Facial Recognition Door Lock

& Fire Safety



Overview

For our project, we propose making a door lock security and fire safety system that utilizes facial recognition for keyless unlocking using the STM32L476 processor and Arduino UNO R3 board. The door will unlock when a face is detected with the camera, and the door will also automatically unlock if the temperature in the room is too high (indicating that a fire has started).



Demo Video

Software Design

The system will consist of two components: a desktop application, and the hardware component built with the STM32L476 processor. The system will work as follows. First, the user will push a button, prompting the camera to begin sending video feed via bluetooth to the desktop application. The application will then run facial recognition software on the video feed against a list of approved individuals that are set in the desktop application. If an authorized person is detected, a green LED will light up and the door will unlock for 10 seconds, after which, the LED will shut off, the door will lock again, and the camera will stop collecting video. If an authorized person is not detected, the green LED will quickly flash thrice, the door will remain locked, and the camera will stop collecting video. Pressing the button again will restart this process.


Peripherals & Protocols

  • Servo Motor (to function as locking mechanism)

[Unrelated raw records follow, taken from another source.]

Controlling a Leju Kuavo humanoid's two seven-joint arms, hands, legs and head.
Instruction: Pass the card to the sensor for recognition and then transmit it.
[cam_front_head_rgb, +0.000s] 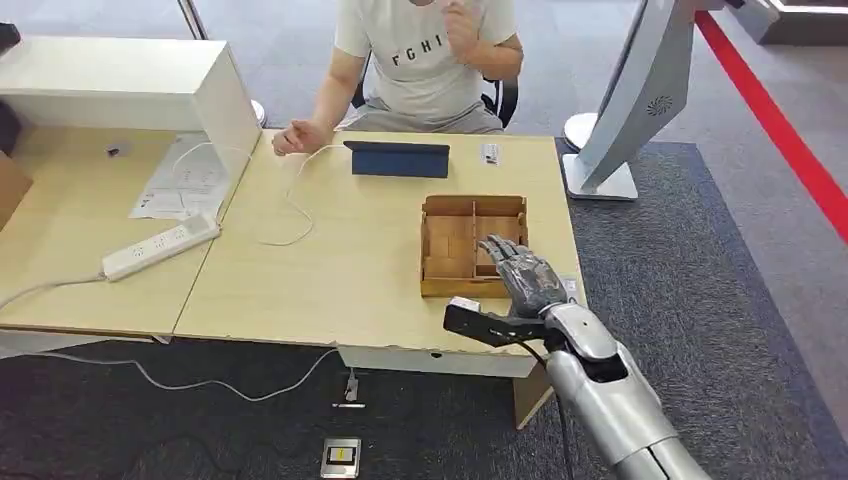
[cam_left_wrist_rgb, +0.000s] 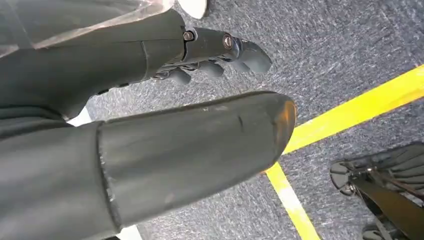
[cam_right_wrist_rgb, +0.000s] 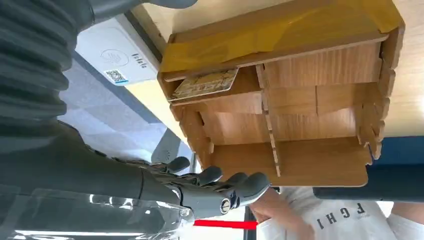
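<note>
Card (cam_right_wrist_rgb: 205, 83) lying flat in one compartment of wooden divided box (cam_front_head_rgb: 472, 244), near right part of light wooden table (cam_front_head_rgb: 330, 270). White sensor (cam_right_wrist_rgb: 117, 59) just beside box. Right hand (cam_front_head_rgb: 525, 277) above box's near right corner, fingers spread, empty. Left hand (cam_left_wrist_rgb: 210, 55) over grey carpet, fingers loosely extended, empty. One person (cam_front_head_rgb: 425, 60) seated on far side.

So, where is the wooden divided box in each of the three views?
Head view: the wooden divided box sits on the table, right of centre, under the right hand.
Left wrist view: not in it.
Right wrist view: it spans the upper centre.
Shared landmark: the person's white shirt.
</note>
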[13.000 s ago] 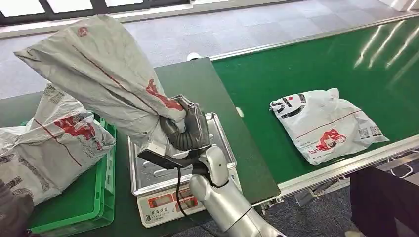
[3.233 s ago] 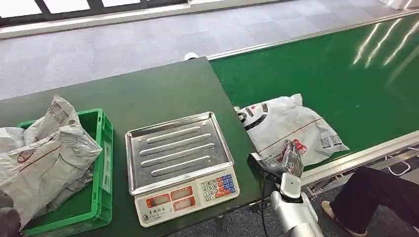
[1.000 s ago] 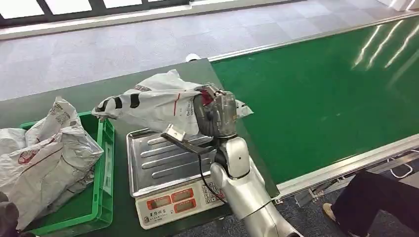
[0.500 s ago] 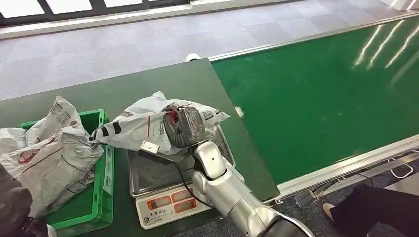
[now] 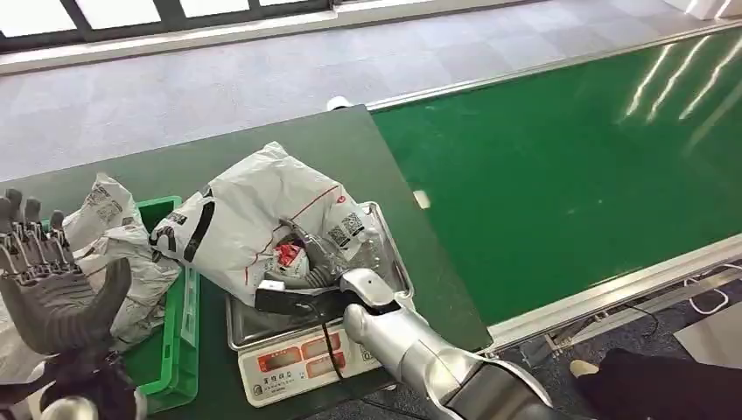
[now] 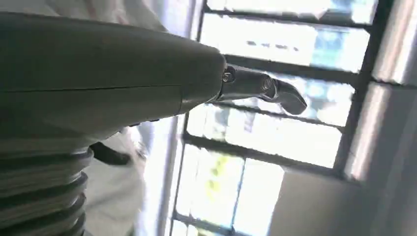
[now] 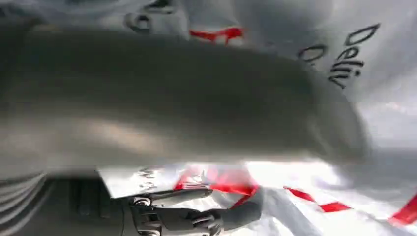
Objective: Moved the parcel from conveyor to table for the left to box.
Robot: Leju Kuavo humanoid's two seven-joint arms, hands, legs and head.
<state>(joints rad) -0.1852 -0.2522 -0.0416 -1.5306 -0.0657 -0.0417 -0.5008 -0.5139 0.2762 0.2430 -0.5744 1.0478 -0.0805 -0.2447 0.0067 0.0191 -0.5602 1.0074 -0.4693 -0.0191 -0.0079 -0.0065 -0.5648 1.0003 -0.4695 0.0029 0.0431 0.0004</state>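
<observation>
Right hand (image 5: 311,273) grips parcel (image 5: 254,223) on scale (image 5: 302,337), long axis toward crate (image 5: 179,350).

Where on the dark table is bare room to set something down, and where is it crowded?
Bare table lies behind the parcel, toward the grey floor, and in a narrow strip between the scale and the conveyor. It is crowded at the scale, under the parcel and right hand, and at the full green crate by the raised left hand.
</observation>
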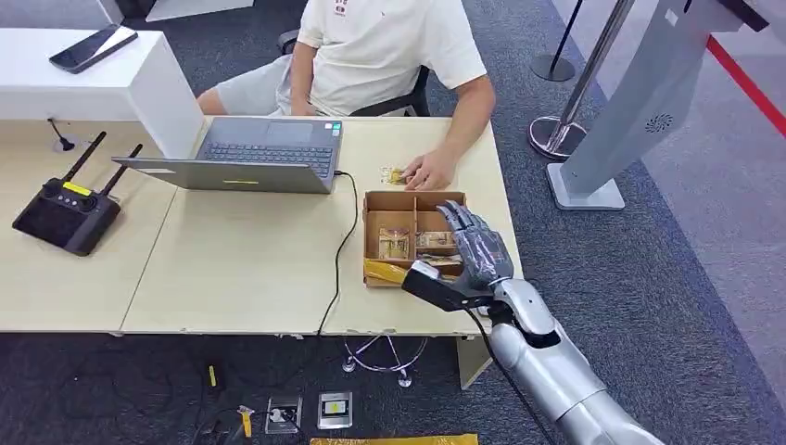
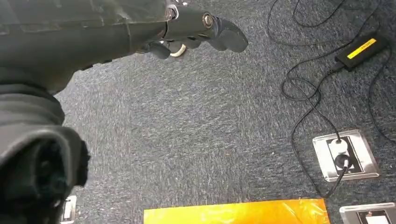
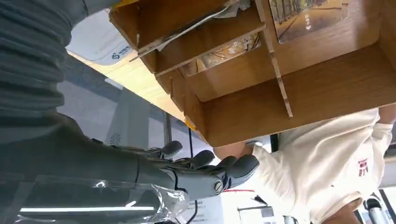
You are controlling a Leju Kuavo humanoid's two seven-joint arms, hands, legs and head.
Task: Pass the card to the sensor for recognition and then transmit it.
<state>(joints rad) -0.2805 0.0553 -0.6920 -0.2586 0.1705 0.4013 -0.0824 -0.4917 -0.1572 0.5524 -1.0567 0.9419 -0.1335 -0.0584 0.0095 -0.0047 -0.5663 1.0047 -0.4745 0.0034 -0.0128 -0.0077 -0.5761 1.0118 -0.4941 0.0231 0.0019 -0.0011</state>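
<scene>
A wooden compartment box [image 1: 371,232] stands near the desk's right edge with picture cards [image 1: 394,243] lying in it. My right hand [image 1: 473,255] hovers over the box's right side, fingers spread, holding nothing. The right wrist view shows its fingers [image 3: 210,168] apart beside the box [image 3: 289,93], with a tree-picture card [image 3: 308,14] in one compartment. A seated person rests a hand on another card [image 1: 394,174] on the desk beyond the box. A grey kiosk [image 1: 640,102] stands on the floor to the right. My left hand [image 2: 187,32] hangs empty over the carpet.
A laptop [image 1: 269,153] sits open mid-desk, its cable running off the front edge. A black controller with antennas [image 1: 65,213] lies at the left. Stanchion posts [image 1: 556,130] stand by the kiosk. Floor sockets [image 2: 345,156], cables and a yellow sheet [image 2: 233,212] lie under the desk.
</scene>
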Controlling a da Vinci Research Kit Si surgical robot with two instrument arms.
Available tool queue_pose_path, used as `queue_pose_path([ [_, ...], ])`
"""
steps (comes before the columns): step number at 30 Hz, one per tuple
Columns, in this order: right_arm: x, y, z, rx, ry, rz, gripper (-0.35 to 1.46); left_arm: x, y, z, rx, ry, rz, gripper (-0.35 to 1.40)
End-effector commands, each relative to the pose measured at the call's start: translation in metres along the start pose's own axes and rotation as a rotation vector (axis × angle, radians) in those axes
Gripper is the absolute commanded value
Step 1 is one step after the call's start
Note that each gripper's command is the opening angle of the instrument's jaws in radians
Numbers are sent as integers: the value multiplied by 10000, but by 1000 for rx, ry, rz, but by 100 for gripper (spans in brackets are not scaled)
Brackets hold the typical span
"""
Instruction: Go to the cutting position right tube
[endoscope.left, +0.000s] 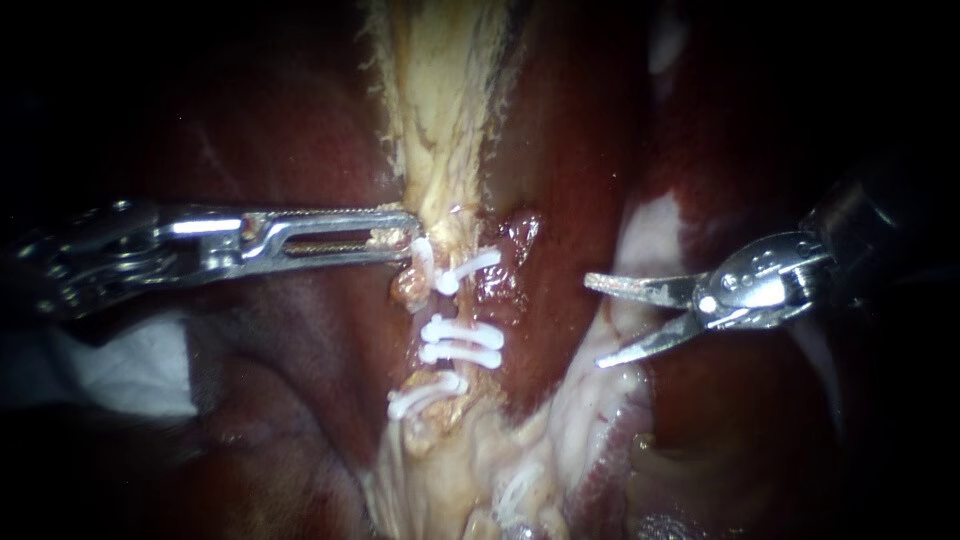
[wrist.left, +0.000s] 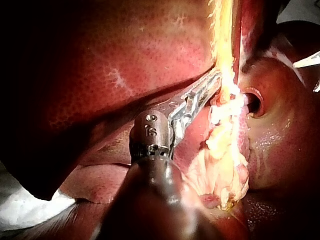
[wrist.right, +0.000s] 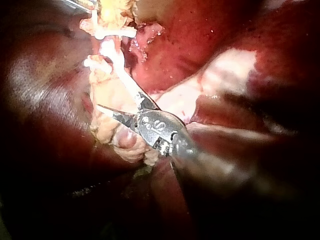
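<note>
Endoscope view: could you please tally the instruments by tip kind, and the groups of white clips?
Jaws: 1, left instrument, shut on tissue.
Blades: 1, right instrument, open.
Clip groups: 3.
Total: 5.

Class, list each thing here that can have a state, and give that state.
Tube, clipped, looks uncut.
Clips, closed across the tube.
Left instrument, jaws shut on pale tissue.
Right instrument, blades open, holding nothing, apart from the tube.
</note>
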Motion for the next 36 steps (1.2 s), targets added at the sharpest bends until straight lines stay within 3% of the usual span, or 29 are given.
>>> queue_pose_path([
  [1, 1, 0, 0, 0, 0, 0, 127, 0, 0, 0, 0, 0, 0, -35],
  [8, 1, 0, 4, 10, 2, 24, 126, -6, 0, -10, 7, 5, -3, -35],
  [18, -10, 1, 27, 34, 8, 59, 107, -25, -2, -47, -2, 0, -15, -35],
  [24, -17, 9, 38, 40, 9, 75, 87, -27, -8, -58, -1, -2, -17, -35],
  [36, -18, 34, 73, 64, 12, 119, 70, -29, -18, -67, 1, -3, -21, -35],
])
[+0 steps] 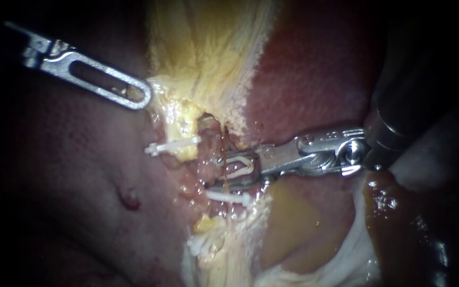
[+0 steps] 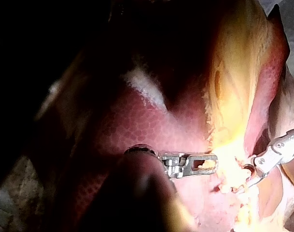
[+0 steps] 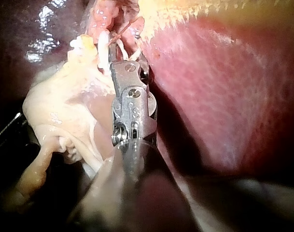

  • TC74 Temperature Sensor

    • I2C

  • ArduCam 2MP Camera (to collect and send video feed to desktop application)

    • SPI and I2C

  • HC-15 Bluetooth Module (to communicate with desktop application)

    • UART

  • Green LED (built in) (to indicate status of authentication)


Goals

  1. Camera will send 2 seconds of video to desktop application via bluetooth

  2. Desktop application will transmit facial recognition results to STM32L476 via bluetooth

  3. LED will flash one long flash or three quick flashes according to result

  4. Servo motor will lock or unlock depending on result


Group Responsibilities

Neil is responsible for programming the desktop application, setting up the ArduCam, and helping to program bluetooth communication with the STM32L476 processor. Kevin is responsible for programming the behavior of the servo motor and LED lights, and helping to program bluetooth communication with the STM32L476 processor.